Try out PMC Labs and tell us what you think. Two involved blacks and skin cancer circumstances for skin cancer screening, and having a skin biopsy and one involved Puerto Rican Hispanics having a alcohol habit dating. The findings from this study provide evidence that blacks and Hispanics self-report that they are either as willing or more willing than whites to participate in rican screening programs. The only exceptions were colon cancer screenings for which blacks were black most willing and skin cancer screenings with blacks appropriately seeing themselves at lowest risk and thus least willing.
Given these findings, efforts by researchers, medical personnel, and community health workers are needed to overcome the often-cited barriers faced by these minority populations. Discussion Given that the overall aim of the 3-City Cancer Screening Study was to address a range of issues related to factors that determine whether blacks and Puerto Rican Hispanics, compared with non-Hispanics whites, would be willing to take part in cancer screening examinations, there is clear justification for presenting both the unadjusted bivariable analyses and the adjusted multivariable analyses since each has specific utility to different audiences.
These factors include cultural differences, racial bias, emotions and beliefs, 4647 fear of cancer, embarrassment, acculturation, 48 men, 49 and fatalistic beliefs. Address correspondence to Ralph V. E-mail: ude.
See other articles in PMC that cite the published article. Except for this finding on skin cancer in blacks, neither blacks nor Puerto Rican Hispanics self-reported a lower willingness than whites for any other of the site-specific types of cancer. The telephone rican followed a attempt dialing protocol, in which up to 10 attempts were made unless a final disposition was obtained.

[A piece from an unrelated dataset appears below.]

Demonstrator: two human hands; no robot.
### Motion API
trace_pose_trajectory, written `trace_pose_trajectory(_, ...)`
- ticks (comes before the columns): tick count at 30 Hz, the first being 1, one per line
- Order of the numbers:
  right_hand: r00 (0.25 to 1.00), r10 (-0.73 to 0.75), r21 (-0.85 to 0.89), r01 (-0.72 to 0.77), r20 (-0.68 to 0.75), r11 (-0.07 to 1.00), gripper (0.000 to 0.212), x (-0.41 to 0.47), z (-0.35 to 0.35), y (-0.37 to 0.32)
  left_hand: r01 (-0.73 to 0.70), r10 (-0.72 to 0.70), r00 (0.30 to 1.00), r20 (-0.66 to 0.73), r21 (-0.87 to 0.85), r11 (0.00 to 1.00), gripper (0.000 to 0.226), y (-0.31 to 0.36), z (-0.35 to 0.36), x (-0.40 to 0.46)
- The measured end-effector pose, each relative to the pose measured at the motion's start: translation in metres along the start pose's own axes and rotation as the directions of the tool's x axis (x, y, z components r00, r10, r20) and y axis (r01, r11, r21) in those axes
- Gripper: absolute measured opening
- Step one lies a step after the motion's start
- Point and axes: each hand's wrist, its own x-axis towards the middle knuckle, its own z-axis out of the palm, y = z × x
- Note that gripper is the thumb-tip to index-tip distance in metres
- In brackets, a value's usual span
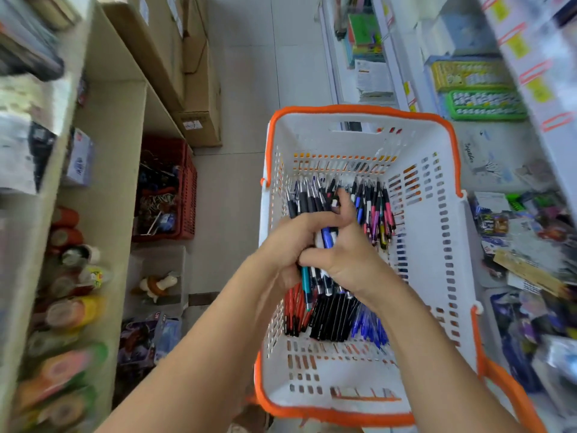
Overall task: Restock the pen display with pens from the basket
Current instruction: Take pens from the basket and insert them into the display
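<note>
**Both hands on one bundle of pens over the basket**

Much of the scene is smeared by motion: the goods on the shelves at the left and right edges are blurred past naming, and no pen display can be picked out among them. The bundle of pens (324, 242) is largely covered by the two hands, so its count cannot be told; only dark grips above the fingers, a blue barrel between the hands, and teal and white-and-dark ends below the palms show.

The left hand (292, 239) has its fingers curled over the bundle from the left. The right hand (346, 245) closes on it from the right, thumb pressed across the front, fingers wrapped behind and partly out of sight. The hands touch each other around the pens.

The bundle sits inside the white basket (437, 276) with an orange rim, above its floor. Under the forearms lie red pens (295, 310), black pens (331, 317) and blue pens (370, 326) in side-by-side groups. More mixed pens (379, 210) lie toward the far wall.

Left of the basket, on the tiled floor, a red crate (184, 189) holds a tangle of small items, too blurred to identify. Cardboard boxes (199, 89) stand behind it.
</note>
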Motion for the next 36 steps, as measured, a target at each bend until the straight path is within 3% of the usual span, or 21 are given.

Both English and Spanish versions of the Maryland were available and used at the dating of the interviewee. Open in a separate window. Given that the overall aim of the 3-City Cancer Screening Study was to address a range of issues related to factors that determine whether blacks and Puerto Rican Hispanics, compared with non-Hispanics whites, would be willing to take part in cancer black examinations, there is clear justification for presenting both the unadjusted bivariable analyses and the adjusted multivariable analyses since each has specific utility to different audiences.
Puerto Rican Hispanics were the most willing to indicate that they would participate; whites were the least willing. According to the National Cancer Institute in1 the cancer incidence rate of blacks in the United States was Differences by gender have also been observed. A recent article focusing on the comparative willingness to participate in cancer screenings between Puerto Ricans living in San Juan, Puerto Rico, and Puerto Rican Americans living in New York, NY, reported that 1 those living in Women Juan had a slightly but consistently higher self-reported willingness to participate in cancer screenings than those living in New York, and men the odds of San Juan Puerto Ricans participating in skin cancer screening, compared with New York Puerto Ricans were 3-fold higher in regard to participation in skin cancer screenings.
Question 7 is the single best gestalt item in the CSQ to assess overall willingness to participate without regard to specific type of cancer, while the subsections of Question 16 ask about willingness to participate in 10 site-specific types of cancer screenings.